Chicago’s Union Station
Every year, my family catches the 6:32 a.m. train and we ride it up to Chicago's Union Station. In Union Station, I am home. I have been there so many times through the years that every trip back is another knot coming undone, another reminder of how much I've survived and how long I've been on this planet. But every time I'm there, seeing the groups of people and the workers and the yelling and the smell of human sweat and looks from the homeless and all the rich businessmen that try to pass me in line for the bathroom, I can't help but feel isolated. I am surrounded by humanity in all of its forms. Pickpocketers and mothers are looking for their children, kids are running around making noise and there are men who have just missed their train and are giving the rest of us a show.
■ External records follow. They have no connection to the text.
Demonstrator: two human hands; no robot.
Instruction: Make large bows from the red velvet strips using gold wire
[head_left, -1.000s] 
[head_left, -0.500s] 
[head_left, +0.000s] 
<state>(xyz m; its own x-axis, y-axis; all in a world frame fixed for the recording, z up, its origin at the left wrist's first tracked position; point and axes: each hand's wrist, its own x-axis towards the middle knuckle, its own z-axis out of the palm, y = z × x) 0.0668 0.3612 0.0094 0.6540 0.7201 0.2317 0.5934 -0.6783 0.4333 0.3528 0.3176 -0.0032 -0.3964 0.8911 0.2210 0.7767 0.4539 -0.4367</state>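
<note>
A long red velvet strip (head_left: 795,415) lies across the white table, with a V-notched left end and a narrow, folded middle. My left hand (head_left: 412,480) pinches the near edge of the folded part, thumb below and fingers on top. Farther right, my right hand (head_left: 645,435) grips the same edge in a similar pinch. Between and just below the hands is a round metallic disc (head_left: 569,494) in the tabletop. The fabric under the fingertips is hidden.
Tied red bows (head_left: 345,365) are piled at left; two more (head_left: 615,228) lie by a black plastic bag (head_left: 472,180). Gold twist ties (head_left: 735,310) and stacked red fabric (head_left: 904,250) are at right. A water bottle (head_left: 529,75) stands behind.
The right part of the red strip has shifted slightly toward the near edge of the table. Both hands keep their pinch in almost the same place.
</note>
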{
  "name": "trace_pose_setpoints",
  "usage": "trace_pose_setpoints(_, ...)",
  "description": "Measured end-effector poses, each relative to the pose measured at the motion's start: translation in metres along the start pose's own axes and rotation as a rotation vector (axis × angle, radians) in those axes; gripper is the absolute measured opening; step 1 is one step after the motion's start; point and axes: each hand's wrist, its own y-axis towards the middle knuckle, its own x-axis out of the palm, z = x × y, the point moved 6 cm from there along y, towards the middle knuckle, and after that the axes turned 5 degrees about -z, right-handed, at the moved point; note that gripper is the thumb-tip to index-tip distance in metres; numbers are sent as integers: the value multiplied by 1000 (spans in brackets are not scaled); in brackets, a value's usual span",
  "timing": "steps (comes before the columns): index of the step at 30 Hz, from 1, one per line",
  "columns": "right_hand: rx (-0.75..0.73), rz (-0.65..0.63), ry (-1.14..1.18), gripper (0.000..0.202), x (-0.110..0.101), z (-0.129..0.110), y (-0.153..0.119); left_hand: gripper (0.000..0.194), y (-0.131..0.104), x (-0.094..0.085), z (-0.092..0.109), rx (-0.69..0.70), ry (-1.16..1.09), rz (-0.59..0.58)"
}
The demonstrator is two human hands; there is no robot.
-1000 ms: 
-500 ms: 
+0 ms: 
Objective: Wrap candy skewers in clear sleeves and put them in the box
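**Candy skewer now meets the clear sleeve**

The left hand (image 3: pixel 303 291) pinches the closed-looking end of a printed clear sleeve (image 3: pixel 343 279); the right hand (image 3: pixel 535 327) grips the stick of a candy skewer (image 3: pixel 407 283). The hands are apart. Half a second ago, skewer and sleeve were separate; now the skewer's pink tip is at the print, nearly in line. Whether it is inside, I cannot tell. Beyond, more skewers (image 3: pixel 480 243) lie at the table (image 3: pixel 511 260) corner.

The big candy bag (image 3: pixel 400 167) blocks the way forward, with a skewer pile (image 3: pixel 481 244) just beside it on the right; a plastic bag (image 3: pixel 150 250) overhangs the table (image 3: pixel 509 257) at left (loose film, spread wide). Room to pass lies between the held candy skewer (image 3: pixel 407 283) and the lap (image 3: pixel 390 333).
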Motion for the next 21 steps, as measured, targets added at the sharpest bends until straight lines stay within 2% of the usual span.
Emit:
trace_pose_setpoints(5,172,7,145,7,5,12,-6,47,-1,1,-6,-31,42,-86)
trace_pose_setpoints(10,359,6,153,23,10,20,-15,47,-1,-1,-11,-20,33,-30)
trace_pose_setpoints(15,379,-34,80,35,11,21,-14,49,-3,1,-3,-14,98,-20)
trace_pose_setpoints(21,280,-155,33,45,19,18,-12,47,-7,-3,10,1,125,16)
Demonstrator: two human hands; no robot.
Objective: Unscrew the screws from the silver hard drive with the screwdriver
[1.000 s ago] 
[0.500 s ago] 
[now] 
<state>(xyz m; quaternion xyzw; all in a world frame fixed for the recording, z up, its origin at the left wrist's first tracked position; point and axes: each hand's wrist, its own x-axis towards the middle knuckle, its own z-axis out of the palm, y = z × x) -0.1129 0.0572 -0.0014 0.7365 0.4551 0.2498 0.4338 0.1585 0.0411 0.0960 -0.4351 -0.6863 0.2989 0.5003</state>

When I am in a large crowd of people, like the ones I see in Union Station, I remember that I am in no way unique or standout-ish. I am the general public. I am a member of society judging, regulating, becoming annoyed, staring. I am the traffic, a jam made of flesh, and there are people in front and behind me who wish I could vanish in a poof of smoke so they could simply walk through where my body had been. I'm an entity that has no business existing in anyone else's world. I'm a kid, no, a teenager, no, it actually doesn't matter.
I am in the way, that's what I am, and I really thought I could be happy in such a memorable place.